• [Problem to solve]
Could you repeat every entry below word for word, leaving out the pictures?

(Dataset excerpts)
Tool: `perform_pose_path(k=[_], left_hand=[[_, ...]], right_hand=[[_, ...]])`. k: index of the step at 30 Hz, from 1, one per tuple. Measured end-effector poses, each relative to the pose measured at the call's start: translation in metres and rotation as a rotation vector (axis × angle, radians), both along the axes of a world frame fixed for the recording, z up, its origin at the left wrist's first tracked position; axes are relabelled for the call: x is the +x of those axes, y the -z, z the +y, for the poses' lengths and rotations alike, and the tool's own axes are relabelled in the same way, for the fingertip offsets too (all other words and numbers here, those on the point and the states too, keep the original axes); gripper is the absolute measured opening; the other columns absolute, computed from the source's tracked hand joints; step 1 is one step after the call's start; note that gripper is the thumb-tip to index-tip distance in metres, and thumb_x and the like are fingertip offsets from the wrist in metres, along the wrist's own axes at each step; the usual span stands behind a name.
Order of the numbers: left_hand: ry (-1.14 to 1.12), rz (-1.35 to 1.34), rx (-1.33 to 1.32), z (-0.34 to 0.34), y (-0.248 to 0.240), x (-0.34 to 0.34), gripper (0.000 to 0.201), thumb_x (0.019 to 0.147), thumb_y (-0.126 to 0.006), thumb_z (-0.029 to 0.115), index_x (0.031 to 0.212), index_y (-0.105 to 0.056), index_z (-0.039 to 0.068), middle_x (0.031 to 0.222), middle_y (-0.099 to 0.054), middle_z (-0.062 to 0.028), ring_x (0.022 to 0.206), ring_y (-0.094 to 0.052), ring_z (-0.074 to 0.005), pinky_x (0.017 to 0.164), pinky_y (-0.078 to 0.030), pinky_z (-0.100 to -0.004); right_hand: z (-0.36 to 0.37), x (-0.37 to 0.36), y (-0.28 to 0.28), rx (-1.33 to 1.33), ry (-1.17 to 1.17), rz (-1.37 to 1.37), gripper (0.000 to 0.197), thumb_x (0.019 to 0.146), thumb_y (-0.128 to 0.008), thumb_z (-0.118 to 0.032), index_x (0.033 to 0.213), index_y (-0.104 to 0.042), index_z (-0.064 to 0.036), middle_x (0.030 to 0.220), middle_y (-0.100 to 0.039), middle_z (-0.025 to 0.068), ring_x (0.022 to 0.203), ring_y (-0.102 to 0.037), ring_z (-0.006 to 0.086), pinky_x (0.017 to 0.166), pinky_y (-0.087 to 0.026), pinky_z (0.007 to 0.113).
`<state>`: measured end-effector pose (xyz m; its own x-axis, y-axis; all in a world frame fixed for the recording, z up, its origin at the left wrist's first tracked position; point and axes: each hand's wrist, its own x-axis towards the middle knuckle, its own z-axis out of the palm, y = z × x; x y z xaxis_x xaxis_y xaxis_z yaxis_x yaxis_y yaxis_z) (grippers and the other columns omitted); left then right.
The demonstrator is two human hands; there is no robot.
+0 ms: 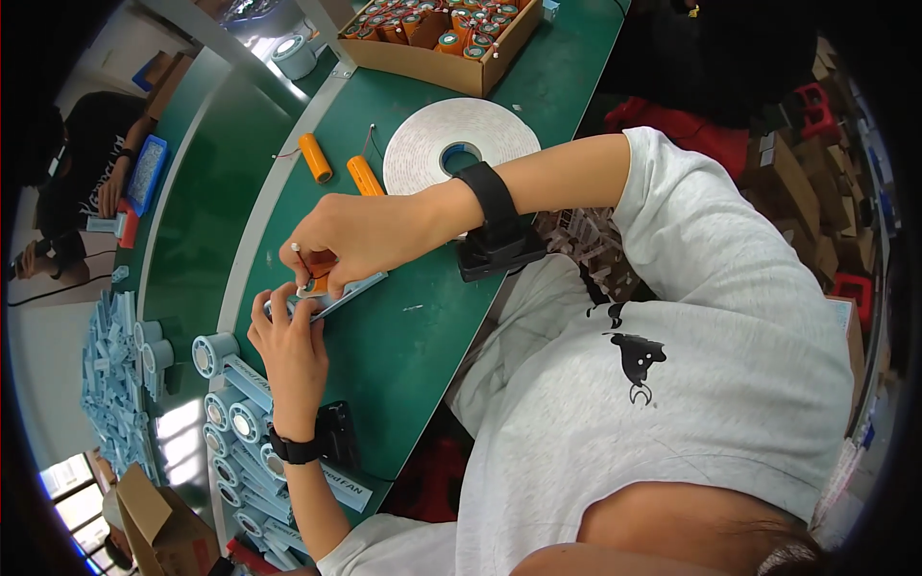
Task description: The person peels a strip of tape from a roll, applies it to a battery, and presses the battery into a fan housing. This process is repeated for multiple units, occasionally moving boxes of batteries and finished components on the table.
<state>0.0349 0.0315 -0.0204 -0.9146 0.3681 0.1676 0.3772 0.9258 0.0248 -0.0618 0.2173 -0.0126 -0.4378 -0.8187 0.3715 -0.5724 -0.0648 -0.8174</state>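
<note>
My left hand [293, 346] grips a light blue plastic fan housing [352, 295] over the green table. Above it, the fingers of my right hand [360, 240] are closed on an orange cylindrical battery [320, 276] with thin wires, down at the housing. My fingers partly cover the battery and the housing's inside. Beyond my right hand lie two loose orange batteries, one [315, 158] farther off and the other [364, 176] beside a large roll of white double-sided tape [423, 144].
A cardboard box [461, 74] of orange batteries stands at the far end. Several light blue fans [248, 422] lie left of my left forearm. Across a conveyor [192, 221] are a heap of blue parts [115, 384] and another person's hand [113, 187] near a blue tray [148, 173].
</note>
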Motion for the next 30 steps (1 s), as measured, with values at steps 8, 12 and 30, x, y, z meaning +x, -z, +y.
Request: perform_pose_path(k=[8, 12, 30], left_hand=[[-0.125, -0.248, 0.816, 0.004, 0.004, -0.005, 0.016, 0.081, -0.049, -0.003, 0.097, -0.050, -0.002, 0.089, -0.049, -0.0062, 0.081, -0.046, -0.0163, 0.072, -0.039, -0.0243], [-0.132, -0.242, 0.877, 0.005, 0.008, -0.007, 0.017, 0.082, -0.047, -0.004, 0.100, -0.048, -0.004, 0.083, -0.046, -0.0045, 0.072, -0.044, -0.0122, 0.069, -0.038, -0.0202], [-0.006, -0.305, 0.315, 0.004, -0.017, -0.036, 0.047, 0.054, -0.062, -0.009, 0.098, -0.049, 0.002, 0.105, -0.048, -0.0132, 0.097, -0.046, -0.0326, 0.084, -0.038, -0.0355]], right_hand=[[0.008, -0.005, -0.001, 0.174, -0.062, 0.199, 0.021, 0.062, -0.065, -0.001, 0.081, -0.056, 0.0024, 0.073, -0.059, 0.0127, 0.067, -0.059, 0.0265, 0.058, -0.044, 0.033], [-0.008, -0.015, -0.001, 0.389, -0.129, 0.314, 0.022, 0.061, -0.064, -0.001, 0.082, -0.057, 0.0025, 0.077, -0.060, 0.0139, 0.070, -0.060, 0.0297, 0.057, -0.045, 0.036], [-0.013, -0.032, 0.037, 0.419, 0.127, -0.082, 0.043, 0.061, -0.065, -0.005, 0.101, -0.049, -0.0047, 0.088, -0.059, 0.0156, 0.080, -0.059, 0.0294, 0.061, -0.046, 0.037]])
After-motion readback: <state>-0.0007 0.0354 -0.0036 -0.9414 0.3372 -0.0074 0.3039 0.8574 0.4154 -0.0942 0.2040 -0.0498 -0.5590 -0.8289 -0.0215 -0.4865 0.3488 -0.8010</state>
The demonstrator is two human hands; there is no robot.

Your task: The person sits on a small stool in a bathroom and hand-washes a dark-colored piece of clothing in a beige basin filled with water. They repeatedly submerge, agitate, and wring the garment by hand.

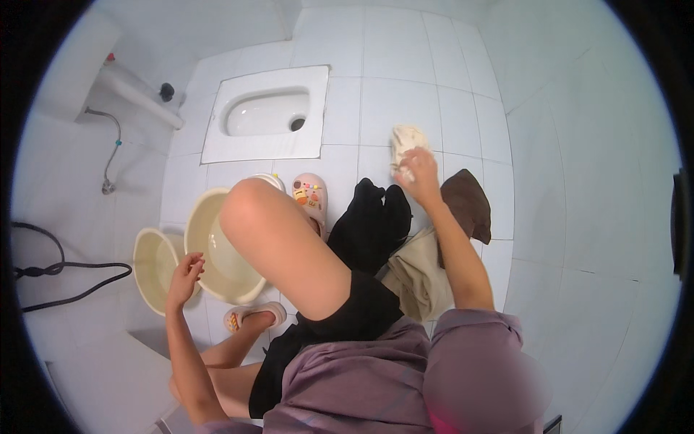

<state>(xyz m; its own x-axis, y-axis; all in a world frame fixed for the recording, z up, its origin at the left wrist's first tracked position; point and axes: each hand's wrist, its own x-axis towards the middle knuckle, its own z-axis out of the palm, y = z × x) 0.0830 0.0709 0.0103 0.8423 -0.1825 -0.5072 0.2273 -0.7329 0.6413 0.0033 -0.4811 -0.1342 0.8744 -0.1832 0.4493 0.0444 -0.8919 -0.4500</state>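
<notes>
My right hand (419, 173) reaches out over the tiled floor, its fingers closed on the near end of a crumpled cream cloth (409, 135). A dark brown cloth (466, 206) lies just right of that wrist. Beneath and beside the forearm is a beige garment (419, 278), and left of it a bunched black garment (369, 224). My left hand (189, 272) hangs over the rims of two basins, fingers loosely bent and apart, with nothing in it. The larger cream basin (217, 246) holds what looks like water; the smaller basin (155, 264) stands left of it.
A white squat toilet (217, 148) is set in the floor ahead. My bent knee and pink clogs (309, 189) are between the basins and the clothes. A black hose (79, 266) loops at the left, below a metal pipe (118, 141). Tiled walls stand on both sides.
</notes>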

• [Your response]
Tool: `perform_pose_path(k=[_], left_hand=[[_, ...]], right_hand=[[_, ...]])`. k: index of the step at 30 Hz, from 1, one per tuple. Measured end-effector poses, each relative to the pose measured at the call's start: translation in metres and rotation as a rotation vector (axis × angle, radians), both along the axes of a world frame fixed for the recording, z up, its origin at the left wrist's first tracked position; axes are relabelled for the call: x is the +x of those axes, y the -z, z the +y, for the poses' lengths and rotations alike, and the tool's own axes are relabelled in the same way, for the fingertip offsets too (all other words and numbers here, those on the point and the states too, keep the original axes); gripper is the absolute measured opening; the other columns absolute, computed from the source's tracked hand joints; step 1 is one step after the call's start; note that gripper is the thumb-tip to index-tip distance in metres, and thumb_x and the like are fingertip offsets from the wrist in metres, along the wrist's own axes at each step; the usual span stands behind a name.
Order of the numbers: left_hand: ry (-1.14 to 1.12), rz (-1.35 to 1.34), rx (-1.33 to 1.32), z (-0.34 to 0.34), y (-0.248 to 0.240), x (-0.34 to 0.34), gripper (0.000 to 0.201), thumb_x (0.019 to 0.147), thumb_y (-0.126 to 0.006), thumb_z (-0.029 to 0.115), index_x (0.031 to 0.212), index_y (-0.105 to 0.056), index_z (-0.039 to 0.068), middle_x (0.031 to 0.222), middle_y (-0.099 to 0.054), middle_z (-0.062 to 0.028), ring_x (0.022 to 0.206), ring_y (-0.094 to 0.052), ring_z (-0.074 to 0.005), pinky_x (0.017 to 0.164), pinky_y (-0.078 to 0.030), pinky_z (-0.100 to -0.004); right_hand: z (-0.36 to 0.37), x (-0.37 to 0.36), y (-0.28 to 0.28), rx (-1.33 to 1.33), ry (-1.17 to 1.17), rz (-1.37 to 1.37), gripper (0.000 to 0.197), thumb_x (0.019 to 0.146), thumb_y (-0.128 to 0.008), thumb_z (-0.118 to 0.032), index_x (0.033 to 0.213), index_y (-0.104 to 0.042), index_z (-0.064 to 0.036), middle_x (0.030 to 0.220), middle_y (-0.100 to 0.039), middle_z (-0.025 to 0.068), ring_x (0.022 to 0.203), ring_y (-0.102 to 0.037), ring_z (-0.006 to 0.086), pinky_x (0.017 to 0.166), pinky_y (-0.087 to 0.026), pinky_z (0.007 to 0.113).
`<state>`: measured end-effector pose (xyz m; its own x-axis, y-axis; all in a world frame fixed for the recording, z up, its origin at the left wrist's first tracked position; point and axes: each hand's wrist, its own x-axis towards the middle knuckle, its own z-axis out of the palm, y = z × x; x y z xaxis_x xaxis_y xaxis_z yaxis_x yaxis_y yaxis_z) (grippers and the other columns omitted); left then right.
The demonstrator is two human hands; there is no robot.
+0 ms: 
Task description: The person peels a strip of tape from a roll, applies it to a battery, and presses the battery into a fan housing. This process is repeated for multiple units, occasionally moving boxes of batteries and finished components on the table.
<state>0.0349 0.0315 -0.0204 -0.9146 0.3681 0.1676 0.3772 0.9258 0.0248 -0.0618 0.2173 -0.0126 -0.4378 -0.8187 0.3715 -0.5724 -0.0648 -0.8174</state>
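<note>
My left hand [293, 346] grips a light blue plastic fan housing [352, 295] over the green table. Above it, the fingers of my right hand [360, 240] are closed on an orange cylindrical battery [320, 276] with thin wires, down at the housing. My fingers partly cover the battery and the housing's inside. Beyond my right hand lie two loose orange batteries, one [315, 158] farther off and the other [364, 176] beside a large roll of white double-sided tape [423, 144].
A cardboard box [461, 74] of orange batteries stands at the far end. Several light blue fans [248, 422] lie left of my left forearm. Across a conveyor [192, 221] are a heap of blue parts [115, 384] and another person's hand [113, 187] near a blue tray [148, 173].
</note>
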Motion for the next 30 steps (1 s), as measured, with values at steps 8, 12 and 30, x, y, z meaning +x, -z, +y.
Request: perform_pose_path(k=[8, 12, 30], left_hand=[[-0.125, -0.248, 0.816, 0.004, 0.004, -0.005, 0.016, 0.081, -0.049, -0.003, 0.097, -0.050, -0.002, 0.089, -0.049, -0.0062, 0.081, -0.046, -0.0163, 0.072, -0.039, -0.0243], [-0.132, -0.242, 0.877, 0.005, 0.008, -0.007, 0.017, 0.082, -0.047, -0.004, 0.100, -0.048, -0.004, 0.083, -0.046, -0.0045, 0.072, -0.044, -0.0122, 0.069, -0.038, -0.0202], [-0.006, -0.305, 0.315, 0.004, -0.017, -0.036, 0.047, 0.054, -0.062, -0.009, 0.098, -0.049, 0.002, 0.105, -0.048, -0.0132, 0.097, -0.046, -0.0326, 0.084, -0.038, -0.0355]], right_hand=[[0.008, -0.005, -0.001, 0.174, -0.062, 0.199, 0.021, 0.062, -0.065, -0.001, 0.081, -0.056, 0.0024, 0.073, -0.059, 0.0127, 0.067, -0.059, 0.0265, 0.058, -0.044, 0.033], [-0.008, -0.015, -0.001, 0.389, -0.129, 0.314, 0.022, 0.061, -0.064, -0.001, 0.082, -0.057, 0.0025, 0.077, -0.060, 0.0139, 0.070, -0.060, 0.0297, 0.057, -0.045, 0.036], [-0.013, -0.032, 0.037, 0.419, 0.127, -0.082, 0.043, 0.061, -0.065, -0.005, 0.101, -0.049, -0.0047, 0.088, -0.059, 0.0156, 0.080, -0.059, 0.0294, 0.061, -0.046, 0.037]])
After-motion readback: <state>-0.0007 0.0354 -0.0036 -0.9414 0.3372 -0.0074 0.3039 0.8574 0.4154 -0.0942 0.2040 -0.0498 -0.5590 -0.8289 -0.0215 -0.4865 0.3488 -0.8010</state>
The demonstrator is two human hands; there is no robot.

Your task: The person sits on a small stool in a bathroom and hand-washes a dark-colored piece of clothing in a beige basin filled with water. They repeatedly submerge, agitate, and wring the garment by hand.


<state>(xyz m; its own x-axis, y-axis; all in a world frame fixed for the recording, z up, its origin at the left wrist's first tracked position; point and axes: each hand's wrist, its own x-axis towards the middle knuckle, its own z-axis out of the palm, y = z × x) 0.0830 0.0709 0.0103 0.8423 -0.1825 -0.5072 0.2273 -0.7329 0.6413 0.0033 -0.4811 -0.1342 0.8744 -0.1832 0.4493 0.0444 -0.8919 -0.4500</state>
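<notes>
My right hand (419, 173) reaches out over the tiled floor, its fingers closed on the near end of a crumpled cream cloth (409, 135). A dark brown cloth (466, 206) lies just right of that wrist. Beneath and beside the forearm is a beige garment (419, 278), and left of it a bunched black garment (369, 224). My left hand (189, 272) hangs over the rims of two basins, fingers loosely bent and apart, with nothing in it. The larger cream basin (217, 246) holds what looks like water; the smaller basin (155, 264) stands left of it.
A white squat toilet (217, 148) is set in the floor ahead. My bent knee and pink clogs (309, 189) are between the basins and the clothes. A black hose (79, 266) loops at the left, below a metal pipe (118, 141). Tiled walls stand on both sides.
</notes>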

The complete answer has been presented.